Figure 11b shows the detailed circuit configuration of the LOGIC. The LOGIC consists of four blocks: ‘A. WUP_RISING_GEN’ and ‘B. WUP_OUTPUT’, ‘C. WUP_FALLING_GEN’ and ‘D. EN_INPUT_GEN’. In block “A. WUP_RISING_GEN”, after the LOGIC reset, both the output INA of the D flip-flop DFFA and the output INB of the D flip-flop DFFB are in the low state. When a rising edge occurs in the input IN, the DFFA outputs HIGH to the output INA, and when a falling edge occurs in the input IN, the DFFB outputs a logic low value to the output INB. The DFFA output INA and DFFB output INB use a OR gate to generate a CMP_edge signal. That is, whether a rising edge or a falling edge occurs in the input signal IN, a rising edge at t₁ is generated in CMP_edge by a faster edge at IN as shown in Figure 12.

In block ‘B. WUP_OUTPUT’, the rising edge of the CMP_edge is transferred from block A, the output WUP is changed from LOW to HIGH at time t₁, and the output WUP is changed from LOW to HIGH at time t₃ by receiving a low active reset signal of WUP_FALLING from block C.

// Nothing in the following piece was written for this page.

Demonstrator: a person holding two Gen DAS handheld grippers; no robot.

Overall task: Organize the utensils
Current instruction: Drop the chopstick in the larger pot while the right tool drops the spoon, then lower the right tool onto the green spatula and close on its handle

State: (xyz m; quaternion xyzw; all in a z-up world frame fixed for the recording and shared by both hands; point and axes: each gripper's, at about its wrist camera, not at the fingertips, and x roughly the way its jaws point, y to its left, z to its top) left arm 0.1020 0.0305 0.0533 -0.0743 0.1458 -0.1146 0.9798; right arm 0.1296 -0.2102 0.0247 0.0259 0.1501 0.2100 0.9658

The WUP signal with HIGH should be changed to a logical low value if the silence persists. Block ‘C. WUP_FALLING_GEN’ generates a low active reset signal of WUP_FALLING at t₃ when there should be a falling edge of WUP. Block C consists of CLK_DIV and two AUTO_PULSEs before and after CLK_DIV. As shown in the lower right corner of Figure 11b, the AUTO_PULSE typically outputs HIGH and then generates a low active reset signal as soon as a rising edge occurs on the next input signal. The block CLK_DIV divides the frequency of CLK by a multiplication ratio of 2 according to the register setting. As can be seen in the T_s interval in Figure 12, if the sound input continues to generate rising edges at the input IN, AUTO_PULSE1 generates a repeated low active reset signal on the output signal RST_CLK_DIV and resets the CLK_DIV. Then, the CLK_DIV output (enough_calm) remains in the low state continuously. At every t_c in Figure 12, the rising edge of enough_calm generates a low active reset signal in the output signal WUP_FALLING of AUTO_PULSE2. Eventually, the low active reset signal of WUP_FALLING resets the DFFC, and a falling edge is generated in the WUP signal. As a result, the time T_fd from the start of silence to the occurrence of the falling edge of the WUP corresponds to the half-cycle time of the signal enough_calm. If there is continuous silence, enough_calm has a periodic square waveform, and a periodic low active reset signal is generated in WUP_FALLING to keep the WUP signal at a low logical value as shown in Figure 12.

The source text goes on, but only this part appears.